Closed curiousbyte19 closed 3 years ago

curiousbyte19 commented 3 years ago

I am not getting any improvement from contraGAN at all. For the main contribution, the FID improvement is not even 0.1. If i rerun FID score, I get worse score many times. Same for IS. other metrics not improving at all, as your table show. Including other method like diffaug is not fair as biggan can benefit from those method too.

fid score can change a lot more than 0.1, sometimes more than 1 point if you run it many times. how many times do you train the model or get the fid score?

for imagenet 128x128, ContraGAN score is even worse than bigGAN baseline. Since contragan is build on biggan, the result is no improvement or worse performance.

I want to use your work but it is hard to believe the score now, can you help explain? thanks

Saci46 commented 3 years ago

Same here

mingukkang commented 3 years ago

Hello,

Thank you so much for asking a really good question:)

I think that I should provide a detailed explanation about discrepancies between tables from our paper and Github repo.

I will answer the above questions as quickly as possible.

Thank you.

Best,

Minguk

mingukkang commented 3 years ago

Hi, curiousbyte19

Before starting, let me briefly explain a chronic problem when evaluating GAN's performance. Also, explain why numbers in our paper and StudioGAN are different from each other.

First of all, it is necessary to know that the way to evaluate the performance of GAN changes the results. As mentioned in Appendix B of the paper [C4], it is a known fact that Batch Normalization [C5] causes a performance inconsistency in the training and test phase. More specifically, in the training mode, it calculates batch statistics on the fly, and in the evaluation mode, it uses moving average statistics.

This causes inconsistency in the published papers. For instance, original Implementations of DCGAN [C6], SAGAN [C7] evaluate the performance in the training mode to improve the generation performance, although the models are in the test phase. Therefore, defining the rules of what phase will be used for the evaluation is important. Let me call it as evaluation protocol.
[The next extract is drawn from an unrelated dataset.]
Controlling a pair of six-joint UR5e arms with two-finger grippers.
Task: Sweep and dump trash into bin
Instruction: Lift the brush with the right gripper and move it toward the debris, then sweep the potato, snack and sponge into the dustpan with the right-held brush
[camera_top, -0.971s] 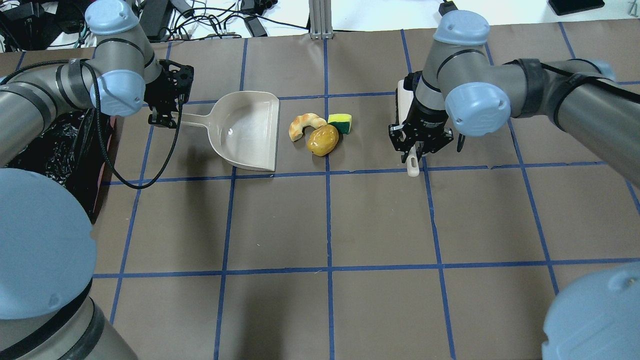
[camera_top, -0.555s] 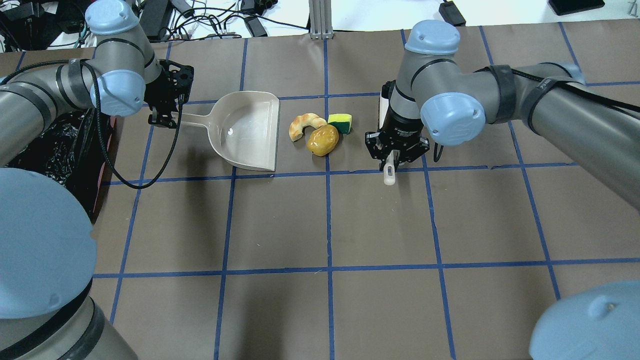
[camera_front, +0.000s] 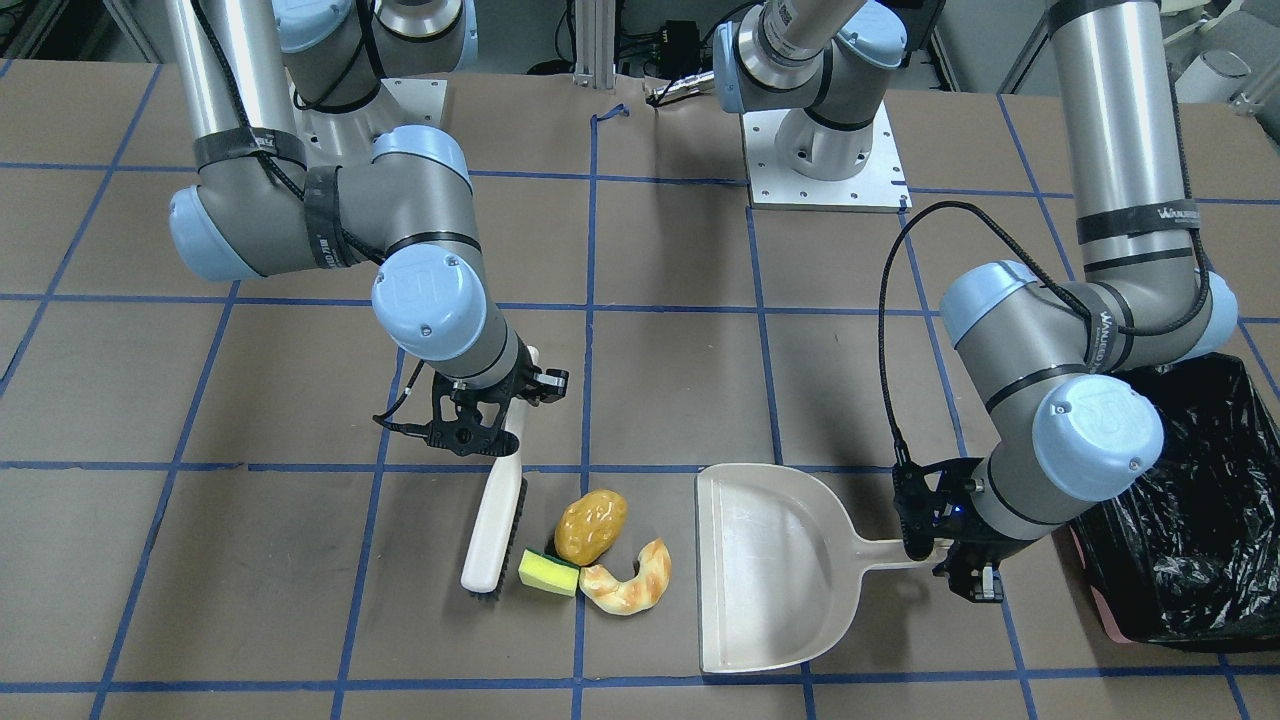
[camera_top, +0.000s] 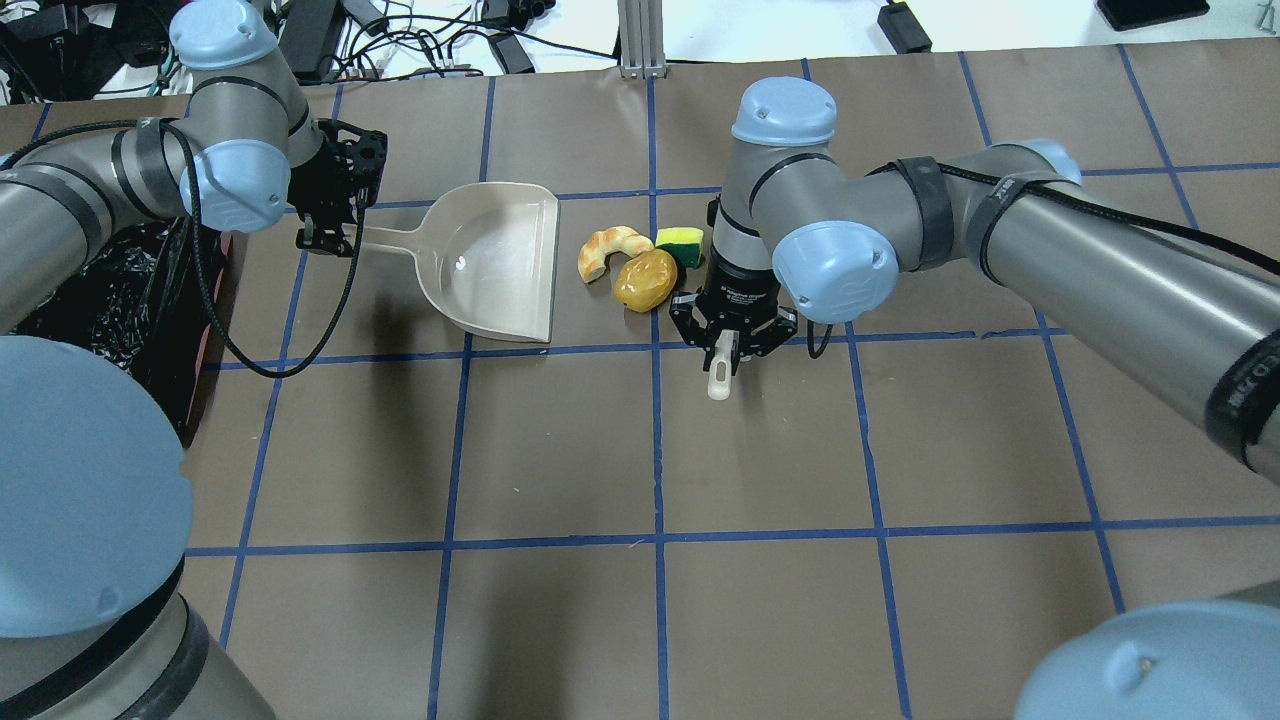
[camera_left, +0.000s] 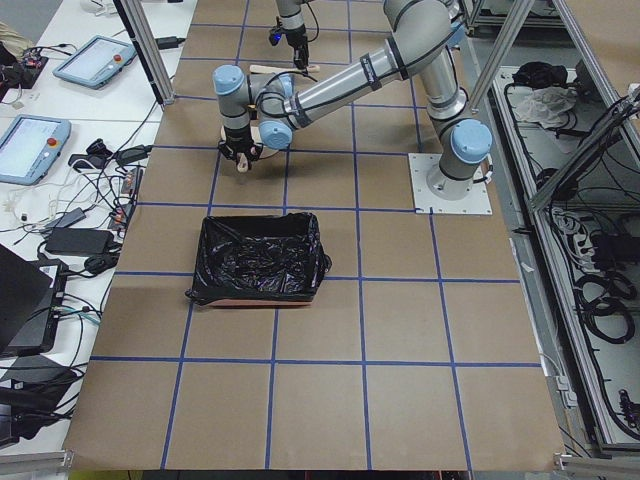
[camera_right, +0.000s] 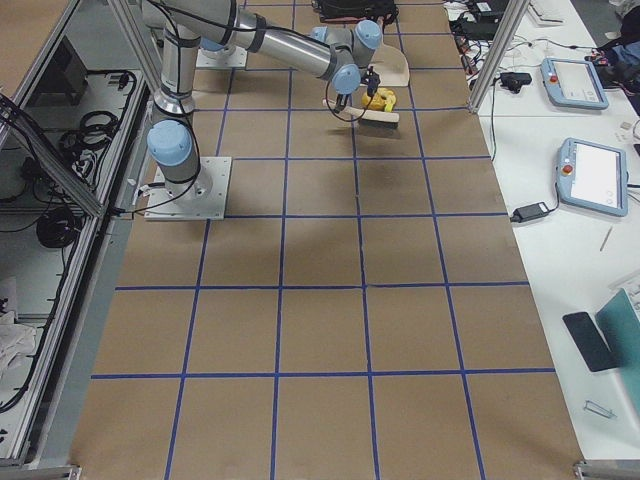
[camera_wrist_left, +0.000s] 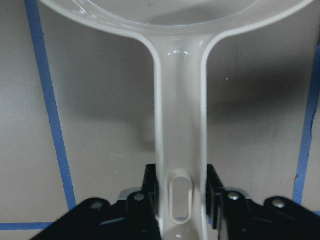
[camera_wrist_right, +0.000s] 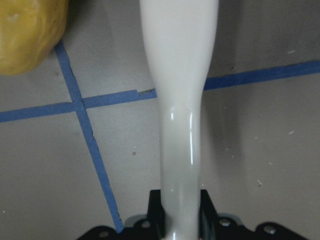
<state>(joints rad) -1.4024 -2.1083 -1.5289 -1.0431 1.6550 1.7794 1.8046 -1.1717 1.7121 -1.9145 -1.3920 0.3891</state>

When we designed experiments for our ContraGAN paper, we used the same evaluation protocol used for DCGAN and SAGAN. It is to be consistent with the published works. Interestingly, BigGAN with this protocol method has shown large performance enhancement on CIFAR10 and Tiny ImageNet datasets. Please note that BigGAN with eval protocol gave worse FID values (I don’t remember the exact number, but the numbers are close to 12 ~ 13).
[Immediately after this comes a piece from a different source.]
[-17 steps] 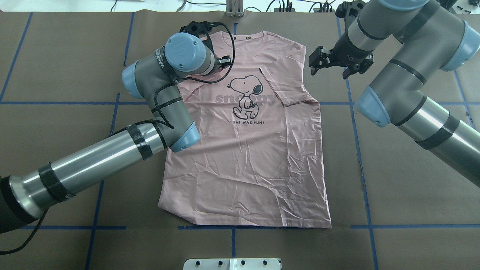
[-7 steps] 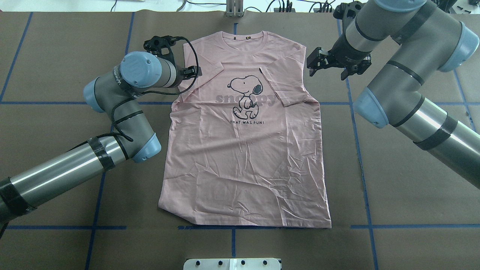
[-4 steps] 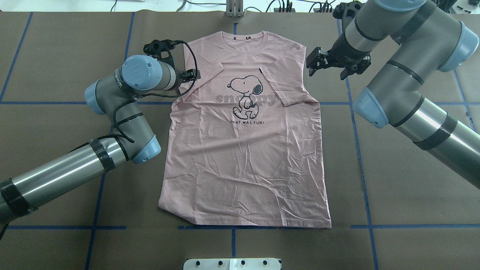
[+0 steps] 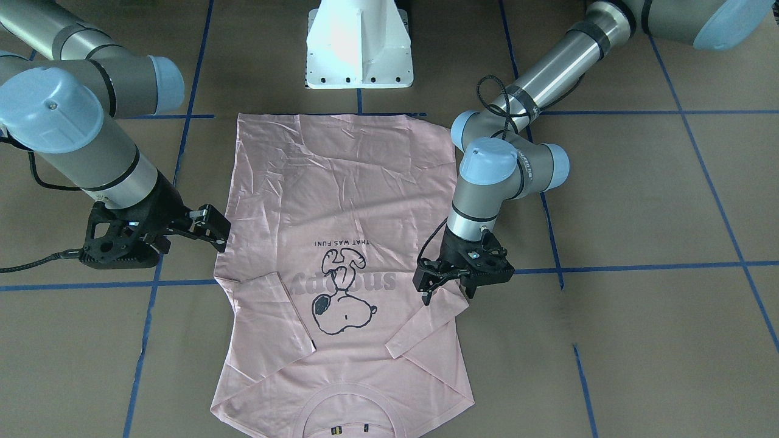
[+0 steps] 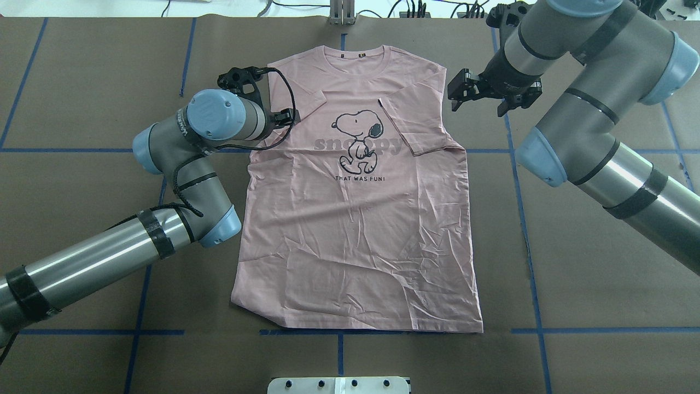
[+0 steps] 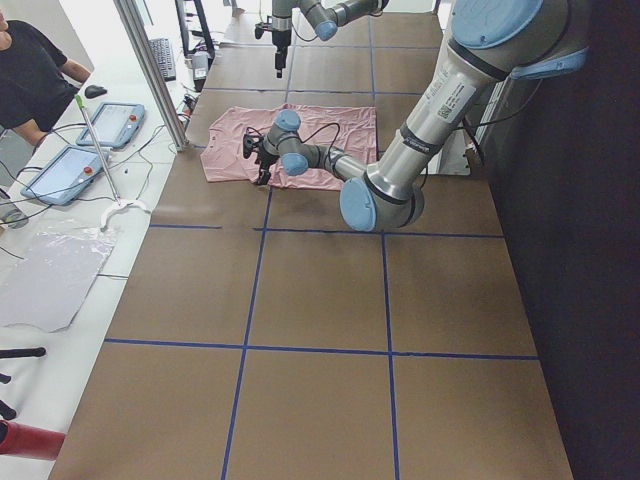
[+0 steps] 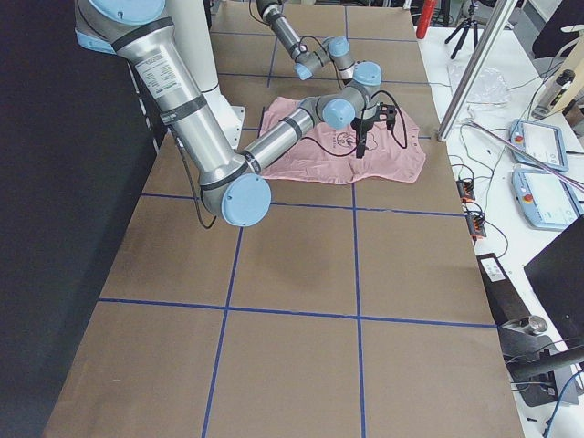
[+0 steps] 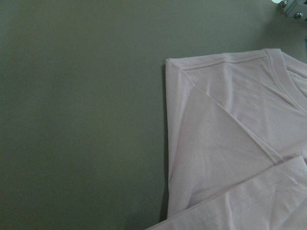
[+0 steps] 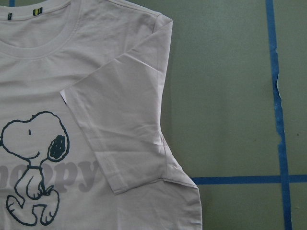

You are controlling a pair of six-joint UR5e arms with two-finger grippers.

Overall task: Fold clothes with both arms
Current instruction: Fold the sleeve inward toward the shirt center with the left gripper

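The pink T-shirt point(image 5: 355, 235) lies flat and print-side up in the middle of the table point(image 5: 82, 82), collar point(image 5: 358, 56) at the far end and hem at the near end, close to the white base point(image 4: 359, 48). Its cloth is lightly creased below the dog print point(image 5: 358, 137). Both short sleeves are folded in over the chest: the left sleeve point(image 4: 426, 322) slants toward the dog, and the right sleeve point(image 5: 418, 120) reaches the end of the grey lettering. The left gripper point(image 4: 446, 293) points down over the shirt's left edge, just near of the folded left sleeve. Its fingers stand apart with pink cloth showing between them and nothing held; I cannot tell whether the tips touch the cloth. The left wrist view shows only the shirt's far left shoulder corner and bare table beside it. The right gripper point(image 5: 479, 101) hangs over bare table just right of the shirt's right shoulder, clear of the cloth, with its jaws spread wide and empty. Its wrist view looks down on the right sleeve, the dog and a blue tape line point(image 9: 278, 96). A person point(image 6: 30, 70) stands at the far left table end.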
After the paper acceptance, we improved our implementation and we got some lessons from DiffAugGAN (Neurips 2020; concurrent with ContraGAN) [8] to configure BigGAN better. We update hyperparameters of BigGAN, advanced our implementation, and reported the scores on StudioGAN GitHub with various evaluation protocols for each dataset. These attempts are to provide a model with better evaluation results. This is why the BigGAN results in StudioGAN get better. We mentioned the evaluation protocol for each experiment on the Github page.

These are long backgrounds. Finally, here are my answers to your question:

1. I am not getting any improvement from contraGAN at all.

On CIFAR10, ContraGAN (FID is 8.065) shows better results than the original BigGAN [1] (reported FID is 14.73 in the BigGAN [1] paper). At the time of submission, we report the performance of our re-implementation of BigGAN (FID is 10.7)

After the release of StudioGAN, our BigGAN re-implementation (FID is 8.034) gets even better, but it is still comparable to ContraGAN (FID is 8.065). To our best knowledge, BigGAN implementation in StudioGAN shows the best performance among any BigGAN implementations with CIFAR10.

We also show that ContraGAN gives enhanced performances on the Tiny ImageNet dataset.

2. Including other method like DiffAug is not fair as biggan can benefit from those method too.

I am not sure if I understand the question correctly. We report the performance of BigGAN with DiffAug as well as ContraGAN with DiffAug. Since CR, ICR, DiffAug, and ADA are detachable regularization methods, we can apply the regularizations to all GAN frameworks. StudioGAN reports all results from GANs with these regularizations. Please refer to the Benchmark table in StudioGAN.

3. How many times do you train the model or get the fid score? I trained models three times to report the numbers in the paper and once for the StudioGAN.

I hope this answer helps. Feel free to comment if you have any questions.

References [C1] A. Brock et al., Large Scale GAN Training for High Fidelity Natural Image Synthesis. ICLR 2019. [C2] A, Siarohin et al., Whitening and Coloring Batch Transform for GANs, ICLR 2019. [C3] T. Miyato and M. Koyama., cGANs with Projection Discriminator, ICLR 2018. [C4] A. Brock et al., High-Performance Large-Scale Image Recognition Without Normalization, arXiv:2102.06171 2021. [C5] S. Loffe and C. Szegedy., Batch normalization: Accelerating deep network training by reducing internal covariate shift, PMLR, 2015. [C6] A. Radford et al., Unsupervised Representation Learning with Deep Convolutional Generative Adversarial Networks. arXiv 1511.06434, 2016. [C7] H. Zhang et al., Self-Attention Generative Adversarial Networks. ICML 2019. [C8] S. Zhao et al., Differentiable augmentation for data-efficient gan training, arXiv:2006.10738 2020.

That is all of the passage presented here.